ASSIGNED TASK |
Below are records to transcribe exactly, without their pictures.

SOURCE MATERIAL |

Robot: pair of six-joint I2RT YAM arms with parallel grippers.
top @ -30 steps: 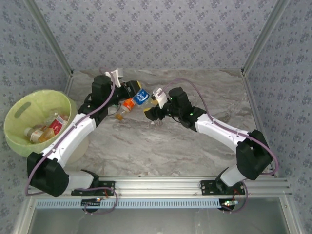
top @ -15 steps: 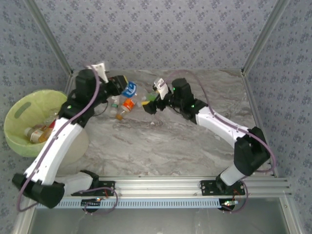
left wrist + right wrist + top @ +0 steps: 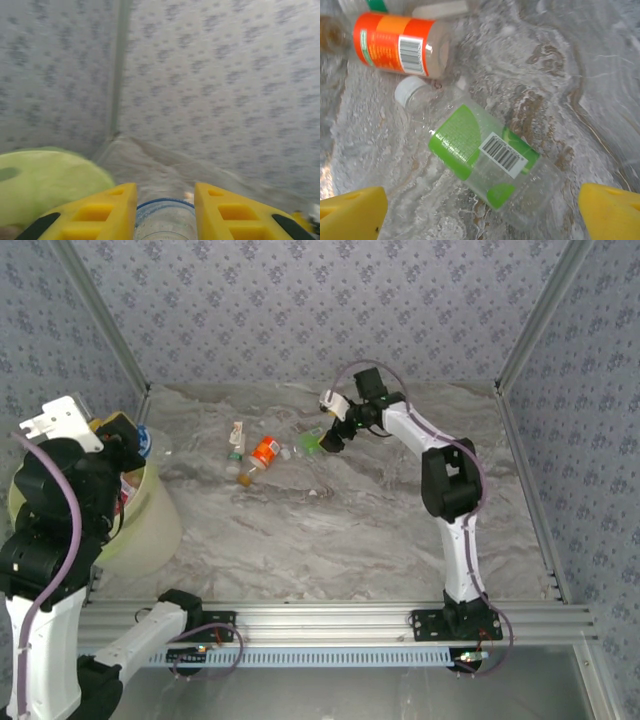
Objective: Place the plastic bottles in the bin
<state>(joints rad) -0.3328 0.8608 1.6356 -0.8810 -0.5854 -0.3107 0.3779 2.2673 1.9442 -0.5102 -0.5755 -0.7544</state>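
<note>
- The round pale lime-green plastic bin [image 3: 150,522] stands at the far left edge of the marble-patterned table [image 3: 400,530]; in the left wrist view its rim [image 3: 45,180] lies low and to the left of the fingers
- The left gripper [image 3: 128,440] hangs raised above the bin's right side; its yellow fingers [image 3: 107,212] are clamped on a small clear plastic bottle with a blue label [image 3: 143,440], which sits upright between them in the wrist view [image 3: 165,222]
- Near the middle of the table's far part lies a small clear bottle with a white label [image 3: 236,437]; just right of it lies a clear bottle with an orange-and-red label [image 3: 264,452], on its side, barcode facing up [image 3: 400,45]
- Further right lies a clear plastic bottle with a green label and a white cap [image 3: 312,443], on its side on the marble, cap pointing towards the orange-labelled bottle [image 3: 485,165]
- The right gripper [image 3: 335,435] hovers directly over this green-labelled bottle; its jaws stand wide apart, one yellow fingertip [image 3: 350,212] on each side of the bottle, neither touching it; the right arm stretches out from the near right edge
</note>
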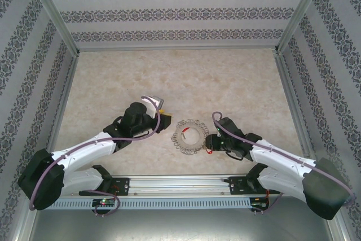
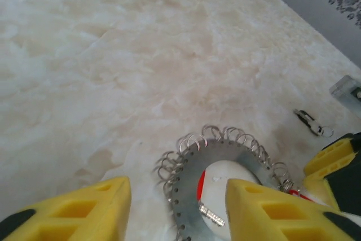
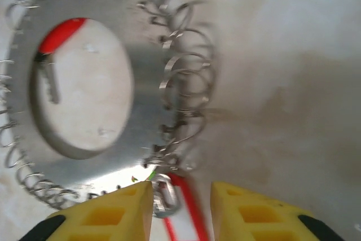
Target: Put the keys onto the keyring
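Left tool (image 2: 177, 189): we see its yellow fingers (image 2: 73, 210) standing well apart, nothing gripped between them.
Left tool position: in the top view it sits just left of the keyring (image 1: 189, 135), tips pointed at it. From the wrist view we cannot tell whether a finger touches the rim.
Right tool (image 3: 181, 191): jaws a little apart, low over the desk (image 1: 113, 77) at the keyring's near right edge.
Right tool contents: a red-rimmed piece (image 3: 186, 218) lies in the gap. One finger is against its metal loop and the other side shows bare space, so we read it as lying loose, not clamped.
Red-rimmed piece: white middle, red border, its loop right at the keyring's fringe. We cannot tell whether it is hooked on, nor whether it is a key.
Keyring: flat on the desk between the two tools, in the near half, roughly centred left to right. Silvery disc with a big round hole and wire loops all round the outer edge.
Red key (image 3: 59, 35): inside the keyring's hole, red head at the inner rim, silver blade lying within the hole. We cannot tell whether it is attached.
Dark key (image 2: 309, 121): small dark piece with a wire loop, alone on the desk beyond the keyring in the left wrist view, apart from it. Too small for us to be sure of it.
Desk: pale marble pattern.
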Motion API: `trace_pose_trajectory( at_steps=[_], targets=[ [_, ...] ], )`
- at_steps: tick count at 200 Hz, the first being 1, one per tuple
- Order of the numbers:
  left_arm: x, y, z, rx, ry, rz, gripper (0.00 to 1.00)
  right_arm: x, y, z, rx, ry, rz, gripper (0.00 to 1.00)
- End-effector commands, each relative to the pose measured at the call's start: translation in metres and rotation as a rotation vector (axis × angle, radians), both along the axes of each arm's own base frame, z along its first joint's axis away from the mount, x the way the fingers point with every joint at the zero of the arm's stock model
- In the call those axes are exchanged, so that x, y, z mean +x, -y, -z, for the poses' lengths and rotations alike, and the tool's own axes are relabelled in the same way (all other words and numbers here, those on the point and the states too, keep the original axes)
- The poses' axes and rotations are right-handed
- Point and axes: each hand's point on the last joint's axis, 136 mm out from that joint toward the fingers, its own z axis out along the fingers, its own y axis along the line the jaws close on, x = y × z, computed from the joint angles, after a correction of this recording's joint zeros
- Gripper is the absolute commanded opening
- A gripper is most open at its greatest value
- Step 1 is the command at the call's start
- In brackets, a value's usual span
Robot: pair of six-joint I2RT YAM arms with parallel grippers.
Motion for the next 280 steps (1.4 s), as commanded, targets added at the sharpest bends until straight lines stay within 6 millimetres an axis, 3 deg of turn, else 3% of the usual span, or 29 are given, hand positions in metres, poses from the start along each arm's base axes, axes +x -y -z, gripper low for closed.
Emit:
trace_pose_trajectory(
  at_steps=[1,36,83,115,185,235,280],
  targets=[
    [-0.007,-0.019,0.023,-0.015,-0.147,-0.122,0.62,0.011,0.029,-0.001,-0.083,-0.016,0.143,0.38],
    [-0.012,-0.018,0.049,-0.021,-0.307,-0.147,0.69,0.037,0.018,-0.015,0.079,-0.003,0.148,0.41],
    [-0.016,0.01,0.08,-0.04,-0.505,-0.082,0.68,0.051,-0.003,-0.014,0.128,-0.063,0.046,0.41],
    [-0.012,0.025,0.087,-0.045,-0.564,-0.045,0.66,0.054,-0.012,-0.006,0.138,-0.109,0.015,0.4],
    [-0.008,0.032,0.098,-0.01,-0.601,-0.02,0.64,0.047,-0.017,0.008,0.157,-0.16,-0.005,0.4],
    [-0.009,0.037,0.108,-0.007,-0.633,-0.001,0.61,0.044,-0.031,0.011,0.204,-0.185,-0.051,0.32],
    [-0.011,0.044,0.119,-0.009,-0.669,0.032,0.56,0.045,-0.042,0.013,0.238,-0.191,-0.085,0.3]
  ],
)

TASK OUTPUT |
Robot: pair of six-joint I2RT YAM arms with parallel grippers.
top @ -30 steps: 
top @ -15 steps: 
left wrist + right wrist + top @ +0 steps: 
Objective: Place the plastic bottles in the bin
<state>(joints rad) -0.3328 0.8608 1.6356 -0.8810 -0.5854 -0.3107 0.3779 2.2673 1.9442 -0.5102 -0.5755 -0.7544</state>
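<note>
- The round pale lime-green plastic bin [image 3: 150,522] stands at the far left edge of the marble-patterned table [image 3: 400,530]; in the left wrist view its rim [image 3: 45,180] lies low and to the left of the fingers
- The left gripper [image 3: 128,440] hangs raised above the bin's right side; its yellow fingers [image 3: 107,212] are clamped on a small clear plastic bottle with a blue label [image 3: 143,440], which sits upright between them in the wrist view [image 3: 165,222]
- Near the middle of the table's far part lies a small clear bottle with a white label [image 3: 236,437]; just right of it lies a clear bottle with an orange-and-red label [image 3: 264,452], on its side, barcode facing up [image 3: 400,45]
- Further right lies a clear plastic bottle with a green label and a white cap [image 3: 312,443], on its side on the marble, cap pointing towards the orange-labelled bottle [image 3: 485,165]
- The right gripper [image 3: 335,435] hovers directly over this green-labelled bottle; its jaws stand wide apart, one yellow fingertip [image 3: 350,212] on each side of the bottle, neither touching it; the right arm stretches out from the near right edge
</note>
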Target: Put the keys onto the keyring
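Left tool (image 2: 177, 189): we see its yellow fingers (image 2: 73, 210) standing well apart, nothing gripped between them.
Left tool position: in the top view it sits just left of the keyring (image 1: 189, 135), tips pointed at it. From the wrist view we cannot tell whether a finger touches the rim.
Right tool (image 3: 181, 191): jaws a little apart, low over the desk (image 1: 113, 77) at the keyring's near right edge.
Right tool contents: a red-rimmed piece (image 3: 186, 218) lies in the gap. One finger is against its metal loop and the other side shows bare space, so we read it as lying loose, not clamped.
Red-rimmed piece: white middle, red border, its loop right at the keyring's fringe. We cannot tell whether it is hooked on, nor whether it is a key.
Keyring: flat on the desk between the two tools, in the near half, roughly centred left to right. Silvery disc with a big round hole and wire loops all round the outer edge.
Red key (image 3: 59, 35): inside the keyring's hole, red head at the inner rim, silver blade lying within the hole. We cannot tell whether it is attached.
Dark key (image 2: 309, 121): small dark piece with a wire loop, alone on the desk beyond the keyring in the left wrist view, apart from it. Too small for us to be sure of it.
Desk: pale marble pattern.
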Motion API: `trace_pose_trajectory( at_steps=[_], targets=[ [_, ...] ], )`
- at_steps: tick count at 200 Hz, the first being 1, one per tuple
- Order of the numbers:
  left_arm: x, y, z, rx, ry, rz, gripper (0.00 to 1.00)
  right_arm: x, y, z, rx, ry, rz, gripper (0.00 to 1.00)
- End-effector commands, each relative to the pose measured at the call's start: translation in metres and rotation as a rotation vector (axis × angle, radians), both along the axes of each arm's own base frame, z along its first joint's axis away from the mount, x the way the fingers point with every joint at the zero of the arm's stock model
- In the call those axes are exchanged, so that x, y, z mean +x, -y, -z, for the poses' lengths and rotations alike, and the tool's own axes are relabelled in the same way (all other words and numbers here, those on the point and the states too, keep the original axes)
- The poses' axes and rotations are right-handed
- Point and axes: each hand's point on the last joint's axis, 136 mm out from that joint toward the fingers, its own z axis out along the fingers, its own y axis along the line the jaws close on, x = y × z, computed from the joint angles, after a correction of this recording's joint zeros
- Gripper is the absolute commanded opening
- A gripper is most open at its greatest value
- Step 1 is the command at the call's start
- In brackets, a value's usual span
Robot: pair of six-joint I2RT YAM arms with parallel grippers.
Motion for the next 280 steps (1.4 s), as commanded, targets added at the sharpest bends until straight lines stay within 6 millimetres an axis, 3 deg of turn, else 3% of the usual span, or 29 are given, hand positions in metres, poses from the start along each arm's base axes, axes +x -y -z, gripper low for closed.
Emit:
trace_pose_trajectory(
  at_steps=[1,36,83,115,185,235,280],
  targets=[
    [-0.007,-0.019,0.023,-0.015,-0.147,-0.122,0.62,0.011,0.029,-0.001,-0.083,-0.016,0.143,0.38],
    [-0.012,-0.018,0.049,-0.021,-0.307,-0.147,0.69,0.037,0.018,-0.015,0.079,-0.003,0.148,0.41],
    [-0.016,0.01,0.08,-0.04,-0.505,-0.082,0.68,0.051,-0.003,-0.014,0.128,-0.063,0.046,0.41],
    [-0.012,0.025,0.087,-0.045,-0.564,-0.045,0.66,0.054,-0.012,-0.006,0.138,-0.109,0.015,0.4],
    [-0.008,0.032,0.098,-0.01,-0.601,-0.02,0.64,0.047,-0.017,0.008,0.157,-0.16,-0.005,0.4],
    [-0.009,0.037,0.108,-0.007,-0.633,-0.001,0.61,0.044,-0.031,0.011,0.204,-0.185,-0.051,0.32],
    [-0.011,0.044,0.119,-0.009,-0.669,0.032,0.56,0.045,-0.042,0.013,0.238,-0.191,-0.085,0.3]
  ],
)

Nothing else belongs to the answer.